All of the data below is to be returned unaltered.

Data block =
• • • • •

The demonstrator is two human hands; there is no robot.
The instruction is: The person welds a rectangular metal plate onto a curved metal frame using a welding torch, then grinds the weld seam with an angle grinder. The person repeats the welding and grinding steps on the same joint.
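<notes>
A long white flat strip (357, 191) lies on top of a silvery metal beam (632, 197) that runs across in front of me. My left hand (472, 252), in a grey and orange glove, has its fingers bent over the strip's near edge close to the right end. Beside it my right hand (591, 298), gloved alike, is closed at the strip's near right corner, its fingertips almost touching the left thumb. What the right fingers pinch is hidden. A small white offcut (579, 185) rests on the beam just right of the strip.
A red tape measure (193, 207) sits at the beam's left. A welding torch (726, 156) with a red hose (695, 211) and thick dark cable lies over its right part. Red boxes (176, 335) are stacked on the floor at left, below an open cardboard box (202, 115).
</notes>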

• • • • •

Task response =
The demonstrator is two human hands; there is no robot.
The instruction is: The person welds a rectangular metal plate onto a curved metal frame using a welding torch, then grinds the weld seam with an angle grinder. The person repeats the welding and grinding steps on the same joint.
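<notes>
A long white flat strip (357, 191) lies on top of a silvery metal beam (632, 197) that runs across in front of me. My left hand (472, 252), in a grey and orange glove, has its fingers bent over the strip's near edge close to the right end. Beside it my right hand (591, 298), gloved alike, is closed at the strip's near right corner, its fingertips almost touching the left thumb. What the right fingers pinch is hidden. A small white offcut (579, 185) rests on the beam just right of the strip.
A red tape measure (193, 207) sits at the beam's left. A welding torch (726, 156) with a red hose (695, 211) and thick dark cable lies over its right part. Red boxes (176, 335) are stacked on the floor at left, below an open cardboard box (202, 115).
</notes>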

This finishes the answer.